$ echo "" | sed 's/^$/\x00/' | od -tx1 -c
0000000 00 0a
\0 \n
It does here.

bash$ echo "" | sed "s/^$/\0/" | od -tx1 -c
0000000 0a
\n
The "\0" in bash does not create a literal zero byte.

bash$ echo "s/^$/\0/" | od -tx1 -c
0000000 73 2f 5e 24 2f 5c 30 2f 0a
s / ^ $ / \ 0 / \n

Additionally you should quote the "$/" expansion for safety. Works
but isn't safe. Using single quotes to avoid $ expansion is better as
you know from your other example.

Additionally \0 is a regular expression back reference.

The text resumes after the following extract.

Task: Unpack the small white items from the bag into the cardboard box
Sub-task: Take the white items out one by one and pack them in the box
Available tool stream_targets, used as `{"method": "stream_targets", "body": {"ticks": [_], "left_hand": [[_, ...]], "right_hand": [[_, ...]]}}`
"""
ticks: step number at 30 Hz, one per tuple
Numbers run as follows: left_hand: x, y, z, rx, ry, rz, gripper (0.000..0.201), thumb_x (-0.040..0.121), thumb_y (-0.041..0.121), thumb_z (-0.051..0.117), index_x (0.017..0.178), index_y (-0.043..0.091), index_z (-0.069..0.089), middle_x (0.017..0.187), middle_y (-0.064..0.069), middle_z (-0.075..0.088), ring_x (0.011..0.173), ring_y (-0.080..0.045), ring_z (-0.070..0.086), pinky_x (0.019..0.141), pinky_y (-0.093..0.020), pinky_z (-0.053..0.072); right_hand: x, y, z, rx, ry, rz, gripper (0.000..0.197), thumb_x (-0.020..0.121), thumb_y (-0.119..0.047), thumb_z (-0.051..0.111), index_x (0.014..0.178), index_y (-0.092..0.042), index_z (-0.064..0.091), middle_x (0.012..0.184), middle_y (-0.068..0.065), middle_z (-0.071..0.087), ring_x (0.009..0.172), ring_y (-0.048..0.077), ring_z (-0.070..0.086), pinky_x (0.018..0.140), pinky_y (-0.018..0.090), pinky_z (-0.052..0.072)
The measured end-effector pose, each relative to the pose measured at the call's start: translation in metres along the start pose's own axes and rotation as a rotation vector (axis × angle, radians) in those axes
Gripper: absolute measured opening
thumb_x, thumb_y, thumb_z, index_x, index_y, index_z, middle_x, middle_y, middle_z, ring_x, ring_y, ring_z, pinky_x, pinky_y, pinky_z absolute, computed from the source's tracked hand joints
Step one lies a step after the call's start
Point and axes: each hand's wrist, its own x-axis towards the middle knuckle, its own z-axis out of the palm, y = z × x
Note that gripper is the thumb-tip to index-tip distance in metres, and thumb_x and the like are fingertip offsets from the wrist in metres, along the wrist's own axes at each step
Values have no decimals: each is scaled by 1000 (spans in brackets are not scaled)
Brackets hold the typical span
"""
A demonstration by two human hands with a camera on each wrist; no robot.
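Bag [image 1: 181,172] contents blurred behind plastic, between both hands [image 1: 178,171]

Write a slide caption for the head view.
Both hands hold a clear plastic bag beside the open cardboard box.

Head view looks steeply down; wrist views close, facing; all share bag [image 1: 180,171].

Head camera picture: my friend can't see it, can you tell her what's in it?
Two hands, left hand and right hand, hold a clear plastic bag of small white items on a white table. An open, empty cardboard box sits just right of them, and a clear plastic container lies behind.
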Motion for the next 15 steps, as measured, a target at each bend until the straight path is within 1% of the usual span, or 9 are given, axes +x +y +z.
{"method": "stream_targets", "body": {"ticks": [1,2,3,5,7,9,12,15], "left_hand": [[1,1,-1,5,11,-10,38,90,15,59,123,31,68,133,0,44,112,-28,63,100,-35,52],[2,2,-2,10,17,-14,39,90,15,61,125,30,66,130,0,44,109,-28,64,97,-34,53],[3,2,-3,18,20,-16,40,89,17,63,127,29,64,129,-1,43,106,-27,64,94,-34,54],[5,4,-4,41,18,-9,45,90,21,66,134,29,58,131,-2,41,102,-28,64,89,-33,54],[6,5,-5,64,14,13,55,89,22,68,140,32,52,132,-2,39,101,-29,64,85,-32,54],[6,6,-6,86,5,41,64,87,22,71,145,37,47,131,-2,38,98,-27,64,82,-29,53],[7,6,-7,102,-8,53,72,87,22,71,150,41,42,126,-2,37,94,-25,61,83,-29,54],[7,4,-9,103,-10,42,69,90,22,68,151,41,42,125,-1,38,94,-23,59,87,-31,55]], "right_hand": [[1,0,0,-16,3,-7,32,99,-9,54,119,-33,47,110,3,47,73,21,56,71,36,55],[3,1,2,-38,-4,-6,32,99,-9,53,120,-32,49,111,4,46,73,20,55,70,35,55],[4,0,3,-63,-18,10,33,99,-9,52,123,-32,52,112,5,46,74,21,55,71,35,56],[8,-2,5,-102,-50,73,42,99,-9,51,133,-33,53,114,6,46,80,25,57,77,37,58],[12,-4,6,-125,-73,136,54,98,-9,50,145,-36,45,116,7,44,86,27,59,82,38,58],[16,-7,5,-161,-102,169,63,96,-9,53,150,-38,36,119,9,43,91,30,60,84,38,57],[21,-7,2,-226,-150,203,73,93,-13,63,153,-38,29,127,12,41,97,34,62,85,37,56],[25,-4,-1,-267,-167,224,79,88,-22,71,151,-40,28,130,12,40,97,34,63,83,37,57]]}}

Your substitution works for me. With the definition of works that it
does what I expect it to do.

bash$ echo "" | sed "s/^\$/\0/" | od -tx1 -c
0000000 0a
\n

bash$ echo "" | sed 's/^$/\0/' | od -tx1 -c
0000000 0a
\n

The ^$ matches the empty line. The \0 backreference is empty because
there wasn't anything to reference and therefore the empty back
reference is used in the replacement. Perhaps these examples will
illustrate backreferences enough.

$ echo abc | sed 's/\(b\)/\1\1\1\1/'
abbbbc

$ echo abc | sed 's/.*\(b\).*/\1\1\1/'
bbb

$ echo abc | sed 's/.*\(b\).*/\0\0\0/'
abcabcabc

If you want to replace it with a literal backslash zero then you would
need to escape the backslash.

bash$ echo "" | sed 's/^$/\\0/' | od -tx1 -c
0000000 5c 30 0a
\ 0 \n

If that is done inside double quotes then there needs to be one set of
escaping for the shell expansion inside the double quotes and then
another set for sed's interpretation.

bash$ echo "" | sed "s/^\$/\\\\0/" | od -tx1 -c
0000000 5c 30 0a
\ 0 \n

Hope that helps,
Bob

A command line argument cannot contain a literal zero byte, since
argument strings are zero-terminated, and you would get an error about
an unterminated command.

$ sed -e $'s/^$/\0/'
sed: -e expression #1, char 5: unterminated `s' command

Andreas.

Andreas: That's extremely helpful to learn. Thanks.